Attending Strathcona Academy, he had a history teacher who corrected the students’ weekly essays “with red ink, and was brutal in her comments,” he wrote in his autobiographical section of “Brain and Visual Perception,” a 2004 book he coauthored with Wiesel about their long collaboration.
“I learned more about writing from her than anyone before or since,” Dr. Hubel wrote.
Wiesel, a professor emeritus and former president of Rockefeller University in New York City, said “some of the reason for why we succeeded in our work and presenting it to the world was due to David’s clear writing. He was a master when it came to that.”
Though his boyhood hobbies were chemistry and electronics, he studied mathematics and physics at McGill University in Montreal, writing on the Nobel website: “I still much prefer to do science than to read about it.” On a whim he applied to McGill’s medical school and “rather to my horror I was accepted.”
Becoming fascinated with the nervous system, he spent a few years during the Korean War in the neuropsychiatry division of the Walter Reed Army Institute of Research in Maryland.
In 1953, he married S. Ruth Izzard, whom he had met during a choir rehearsal at McGill.
“They were absolutely devoted to each other,” Conway said, “and Ruth provided David with the kind of structure that is required in order to sustain essentially a lifetime of childlike curiosity.”
Sacks said Dr. Hubel retained “the curiosity and wonder of a child all through his life. He was full of wanting to learn new things, try new things.”
In 1958, Dr. Hubel moved to the Johns Hopkins Hospital laboratory of Stephen Kuffler, who became a key mentor, and began collaborating with Wiesel. The entire lab moved to Harvard Medical School the following year, and the collaboration between Wiesel and Dr. Hubel continued until Wiesel moved in 1983 to Rockefeller University.
“We had a great collaboration,” Wiesel said. “We were exploring new territory in the brain that nobody before had investigated. For us, it was an adventure to try to understand how visual images are processed by the brain.”
Dr. Hubel made a lot of the equipment he and Wiesel used in their experiments, and he used some of those same skills to make furniture for his home, and weave rugs and scarves on a loom.
“I think that’s part of his success in science. He always loved working with his hands,” said his son Paul of Mountain View, Calif. “He was an amazing role model for myself and my brothers.
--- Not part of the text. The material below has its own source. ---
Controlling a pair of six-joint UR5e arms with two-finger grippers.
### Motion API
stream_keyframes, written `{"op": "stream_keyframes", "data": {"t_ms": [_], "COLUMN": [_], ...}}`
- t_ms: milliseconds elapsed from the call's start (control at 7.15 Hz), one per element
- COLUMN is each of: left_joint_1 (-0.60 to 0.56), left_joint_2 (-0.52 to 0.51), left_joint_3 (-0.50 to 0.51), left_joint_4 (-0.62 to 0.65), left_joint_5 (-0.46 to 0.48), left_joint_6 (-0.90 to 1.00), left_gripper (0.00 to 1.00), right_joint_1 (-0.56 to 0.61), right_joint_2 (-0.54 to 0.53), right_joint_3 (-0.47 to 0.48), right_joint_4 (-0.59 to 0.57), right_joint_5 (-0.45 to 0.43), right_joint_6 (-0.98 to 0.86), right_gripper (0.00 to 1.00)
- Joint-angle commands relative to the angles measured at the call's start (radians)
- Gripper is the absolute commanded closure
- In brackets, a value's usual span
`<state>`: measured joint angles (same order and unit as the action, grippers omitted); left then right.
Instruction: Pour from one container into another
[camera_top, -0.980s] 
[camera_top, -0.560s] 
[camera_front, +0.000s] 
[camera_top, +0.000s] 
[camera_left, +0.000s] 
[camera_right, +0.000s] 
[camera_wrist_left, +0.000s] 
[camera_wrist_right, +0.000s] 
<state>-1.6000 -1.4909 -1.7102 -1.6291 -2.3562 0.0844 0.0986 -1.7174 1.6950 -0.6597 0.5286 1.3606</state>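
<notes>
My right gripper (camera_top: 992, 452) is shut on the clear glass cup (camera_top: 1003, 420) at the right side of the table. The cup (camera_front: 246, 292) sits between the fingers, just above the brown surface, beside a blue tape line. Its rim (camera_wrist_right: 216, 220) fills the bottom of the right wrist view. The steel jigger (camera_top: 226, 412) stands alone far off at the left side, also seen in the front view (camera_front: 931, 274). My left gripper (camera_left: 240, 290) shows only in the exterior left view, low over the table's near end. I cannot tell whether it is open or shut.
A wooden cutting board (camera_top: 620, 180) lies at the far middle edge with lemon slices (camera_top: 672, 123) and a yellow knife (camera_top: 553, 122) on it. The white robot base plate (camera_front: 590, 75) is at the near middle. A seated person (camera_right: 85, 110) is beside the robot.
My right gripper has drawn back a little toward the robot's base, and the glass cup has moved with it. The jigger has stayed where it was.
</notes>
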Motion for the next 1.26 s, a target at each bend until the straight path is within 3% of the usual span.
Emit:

He was obviously very dedicated to his work, but equally dedicated to his family.”
Dr. Hubel played piano, recorder, and flute, keeping the later two instruments in his Harvard office in case anyone who dropped by who might want to play a duet. Fluent in French and German, he also presented a lecture in Japanese once while traveling in Japan.
His wife died in February at 83. In addition to their son Paul, Dr. Hubel leaves two other sons, Carl of Pittsburgh and Eric of Brooklyn, N.Y.; and four grandchildren.
A memorial service will be held at 2 p.m. Nov. 16 in Memorial Church in Harvard Yard.
The John Enders university professor of neurobiology emeritus at Harvard, Dr. Hubel also was a distinguished visiting fellow at Wellesley College. For the past five years, he taught a freshman seminar at Harvard, introducing the university’s youngest students to suturing, soldering, or sometimes dissecting a mouse’s heart.
Bringing students “from utter ignorance to deep insight” within the space of a single lecture, “David was one of the most charming and disarming teachers,” Conway said. “He approached you and the classroom with a familiarity and a gentleness that invited you to learn what was going on.”